Rooftop recipes for relating: Ecologies of Humans, Animals, and Life  
Noha Fikry (University of Toronto)

Paper short abstract:

This MA thesis explores rooftop ecologies in Cairo and Alexandria (Egypt). Working and Middle class families raise animals for nutritional sustenance. These animals are further embedded in rituals, gift exchanges, ecological entanglements, and multispecies collaborations of various kinds.

Paper long abstract:

In a background of economic and nutritional necessity, Egypt's grand majority is faced by the everyday struggle of eating their ways through life. With no affordable access to proteins, middle class families resort to "sinking" into their conditions and make way to raise their own proteins. Animals including goats, chickens, rabbits, and others are raised on homes' rooftops to be later slaughtered and eaten. Based on one-year fieldwork, this thesis argues that these multispecies entanglements unfold in conversation with existing "animal turn" literature, albeit in a different tone and modality.

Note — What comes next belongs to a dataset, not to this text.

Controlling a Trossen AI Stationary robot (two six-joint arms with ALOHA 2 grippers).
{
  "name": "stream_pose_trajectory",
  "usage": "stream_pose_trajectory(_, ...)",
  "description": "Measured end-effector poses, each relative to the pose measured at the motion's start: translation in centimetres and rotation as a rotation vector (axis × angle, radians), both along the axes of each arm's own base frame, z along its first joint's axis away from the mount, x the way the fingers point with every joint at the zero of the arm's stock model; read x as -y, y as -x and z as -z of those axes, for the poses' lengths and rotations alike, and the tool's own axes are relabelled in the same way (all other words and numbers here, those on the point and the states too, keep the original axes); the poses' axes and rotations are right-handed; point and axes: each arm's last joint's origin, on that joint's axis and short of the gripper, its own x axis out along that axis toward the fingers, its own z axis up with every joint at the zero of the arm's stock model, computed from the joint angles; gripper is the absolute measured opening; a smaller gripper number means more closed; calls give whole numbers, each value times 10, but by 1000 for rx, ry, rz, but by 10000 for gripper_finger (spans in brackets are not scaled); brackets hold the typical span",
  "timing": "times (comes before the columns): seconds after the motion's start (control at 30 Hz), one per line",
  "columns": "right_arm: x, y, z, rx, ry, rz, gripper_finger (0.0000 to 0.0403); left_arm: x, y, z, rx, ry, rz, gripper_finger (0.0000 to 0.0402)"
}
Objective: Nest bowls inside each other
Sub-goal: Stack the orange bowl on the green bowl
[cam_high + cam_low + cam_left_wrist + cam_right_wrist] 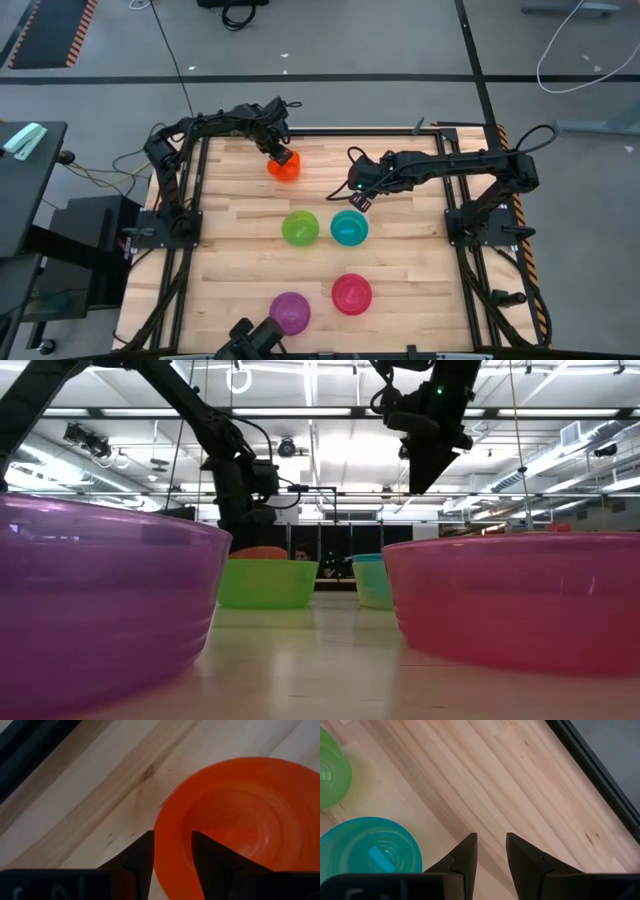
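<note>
An orange bowl [285, 167] stands upright on the wood near the table's far edge. My left gripper [172, 837] points steeply down at it, open, one finger outside the rim and one inside. At mid-table a green bowl [300, 228] and a blue bowl [349, 228] stand side by side. A pink bowl [352, 293] and a purple bowl [290, 312] stand near the front edge. My right gripper [491, 837] hangs open above bare wood, just beyond the blue bowl [370, 852], holding nothing. My left gripper comes from above, slanting down, and stands astride the orange bowl's rim [170, 865] on the side toward the table's left. One finger [140, 857] is outside the wall and the other [212, 857] is inside. Whether either finger touches the rim, I cannot tell. The bowl rests on the table.
The table's black frame rail [30, 760] runs close behind the orange bowl, and again along the right side [600, 765]. Bare wood lies between the orange bowl and the green and blue pair. In the low view the purple bowl [100, 600] and pink bowl [520, 600] fill the foreground.
</note>
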Motion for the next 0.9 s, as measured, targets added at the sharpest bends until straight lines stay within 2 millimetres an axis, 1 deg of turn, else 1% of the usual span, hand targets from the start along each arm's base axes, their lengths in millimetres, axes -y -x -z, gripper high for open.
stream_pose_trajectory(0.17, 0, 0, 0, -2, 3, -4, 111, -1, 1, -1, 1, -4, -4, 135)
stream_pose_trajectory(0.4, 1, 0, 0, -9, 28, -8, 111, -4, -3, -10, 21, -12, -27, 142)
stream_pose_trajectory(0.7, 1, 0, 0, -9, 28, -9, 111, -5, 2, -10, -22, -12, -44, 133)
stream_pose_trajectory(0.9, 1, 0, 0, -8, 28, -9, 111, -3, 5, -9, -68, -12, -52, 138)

These entanglements as enunciated in the Middle East are muddied with necessity, love but also killing/slaughtering, gifting but also selling, caring but also disciplining. This helps us rethink binaries such as human/nonhuman, but also add so much to conversations on ecologies, "poverty", animal rights, and access to food. In knowing everything that their animals have eaten, my interlocutors feel empowered and liberated through their "bellies" and the bellies of the animals they raise - especially when compared to myself, a middle-class woman who is completely ignorant of the "food" she eats, where it comes from, or its life history.